## What to work on
Search term "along": copy each line of the records that contains it.

==== Data

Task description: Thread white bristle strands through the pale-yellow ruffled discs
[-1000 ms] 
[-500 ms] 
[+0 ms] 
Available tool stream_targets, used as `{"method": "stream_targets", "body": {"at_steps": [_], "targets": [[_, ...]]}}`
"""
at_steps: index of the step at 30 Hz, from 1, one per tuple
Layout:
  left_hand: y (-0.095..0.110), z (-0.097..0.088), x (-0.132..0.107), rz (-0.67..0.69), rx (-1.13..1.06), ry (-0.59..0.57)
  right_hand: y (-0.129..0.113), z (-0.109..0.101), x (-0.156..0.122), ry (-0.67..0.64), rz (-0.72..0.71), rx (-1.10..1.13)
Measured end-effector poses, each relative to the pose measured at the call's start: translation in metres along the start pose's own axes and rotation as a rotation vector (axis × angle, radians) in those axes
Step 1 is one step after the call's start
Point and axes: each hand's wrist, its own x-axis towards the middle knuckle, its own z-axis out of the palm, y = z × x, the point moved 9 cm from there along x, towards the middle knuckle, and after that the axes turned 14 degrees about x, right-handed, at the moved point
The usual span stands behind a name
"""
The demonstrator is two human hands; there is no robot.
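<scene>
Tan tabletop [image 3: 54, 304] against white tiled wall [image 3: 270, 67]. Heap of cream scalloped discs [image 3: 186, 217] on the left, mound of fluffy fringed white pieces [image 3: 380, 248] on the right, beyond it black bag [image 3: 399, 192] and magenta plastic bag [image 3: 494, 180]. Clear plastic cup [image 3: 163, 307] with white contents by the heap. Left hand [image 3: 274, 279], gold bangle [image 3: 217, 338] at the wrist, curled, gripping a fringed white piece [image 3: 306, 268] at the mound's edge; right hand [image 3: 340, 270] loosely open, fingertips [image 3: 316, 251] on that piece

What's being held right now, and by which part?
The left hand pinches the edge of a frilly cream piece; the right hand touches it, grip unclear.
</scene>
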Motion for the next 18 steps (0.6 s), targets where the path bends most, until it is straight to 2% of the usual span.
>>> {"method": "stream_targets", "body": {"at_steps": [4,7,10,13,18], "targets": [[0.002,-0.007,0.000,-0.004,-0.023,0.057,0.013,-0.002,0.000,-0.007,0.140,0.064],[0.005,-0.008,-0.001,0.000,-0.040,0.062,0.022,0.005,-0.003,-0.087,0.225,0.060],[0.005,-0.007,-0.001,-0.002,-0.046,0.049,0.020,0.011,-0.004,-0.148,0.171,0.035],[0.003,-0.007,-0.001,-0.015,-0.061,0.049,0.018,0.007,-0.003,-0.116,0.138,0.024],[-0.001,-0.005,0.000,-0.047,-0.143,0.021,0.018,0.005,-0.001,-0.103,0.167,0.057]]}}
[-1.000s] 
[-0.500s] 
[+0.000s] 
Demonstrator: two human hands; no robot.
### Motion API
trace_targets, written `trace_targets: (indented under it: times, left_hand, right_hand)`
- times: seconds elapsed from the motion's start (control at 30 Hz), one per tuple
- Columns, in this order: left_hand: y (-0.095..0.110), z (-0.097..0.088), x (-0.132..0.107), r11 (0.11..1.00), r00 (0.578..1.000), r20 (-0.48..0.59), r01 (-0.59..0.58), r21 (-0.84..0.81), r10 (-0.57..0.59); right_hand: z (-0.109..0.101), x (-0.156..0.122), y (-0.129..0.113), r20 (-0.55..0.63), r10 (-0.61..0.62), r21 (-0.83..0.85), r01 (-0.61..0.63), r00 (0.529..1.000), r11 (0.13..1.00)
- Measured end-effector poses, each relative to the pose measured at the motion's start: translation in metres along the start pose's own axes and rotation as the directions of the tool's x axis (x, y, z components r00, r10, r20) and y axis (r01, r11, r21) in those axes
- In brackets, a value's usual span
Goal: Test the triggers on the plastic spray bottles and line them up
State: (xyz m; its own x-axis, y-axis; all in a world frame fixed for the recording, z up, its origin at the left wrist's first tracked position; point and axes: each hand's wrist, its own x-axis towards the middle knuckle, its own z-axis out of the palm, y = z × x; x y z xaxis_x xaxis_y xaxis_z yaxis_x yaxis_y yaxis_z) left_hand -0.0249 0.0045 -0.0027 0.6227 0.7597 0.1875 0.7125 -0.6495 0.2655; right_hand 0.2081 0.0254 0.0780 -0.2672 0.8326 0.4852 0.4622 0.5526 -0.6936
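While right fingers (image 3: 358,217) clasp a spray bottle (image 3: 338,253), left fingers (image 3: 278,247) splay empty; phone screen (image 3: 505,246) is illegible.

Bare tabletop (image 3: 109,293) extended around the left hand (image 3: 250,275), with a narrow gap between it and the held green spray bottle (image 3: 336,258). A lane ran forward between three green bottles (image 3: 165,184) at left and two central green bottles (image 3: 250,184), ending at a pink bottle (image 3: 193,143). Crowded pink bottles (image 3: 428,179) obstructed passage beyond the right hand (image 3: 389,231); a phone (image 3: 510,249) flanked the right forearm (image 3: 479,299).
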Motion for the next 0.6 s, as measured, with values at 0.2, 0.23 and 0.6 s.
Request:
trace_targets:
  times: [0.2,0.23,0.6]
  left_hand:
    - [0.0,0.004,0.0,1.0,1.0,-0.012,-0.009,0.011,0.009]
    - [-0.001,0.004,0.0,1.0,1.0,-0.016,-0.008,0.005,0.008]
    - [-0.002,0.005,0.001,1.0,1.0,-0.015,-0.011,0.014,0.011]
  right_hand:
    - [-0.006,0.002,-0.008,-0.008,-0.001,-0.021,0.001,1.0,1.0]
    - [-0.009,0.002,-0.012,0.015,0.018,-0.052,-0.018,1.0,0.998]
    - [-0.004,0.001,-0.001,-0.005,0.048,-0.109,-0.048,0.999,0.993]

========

## Answer for the task
Measured end-effector poses, each relative to the pose measured at the call's start: translation in metres along the start pose's own axes and rotation as a rotation vector (axis × angle, radians) in those axes
Point and axes: each hand's wrist, its own x-axis towards the middle knuckle, its own z-axis out of the palm, y = z × x, the point moved 9 cm from there along x, towards the middle knuckle, and after that the axes turned 14 degrees about x, right-handed, at the moved point
- Measured end-effector poses, each relative to the pose measured at the motion's start: translation in metres along the start pose's own axes and rotation as the directions of the tool's x axis (x, y, z components r00, r10, r20) and y axis (r01, r11, r21) in those axes

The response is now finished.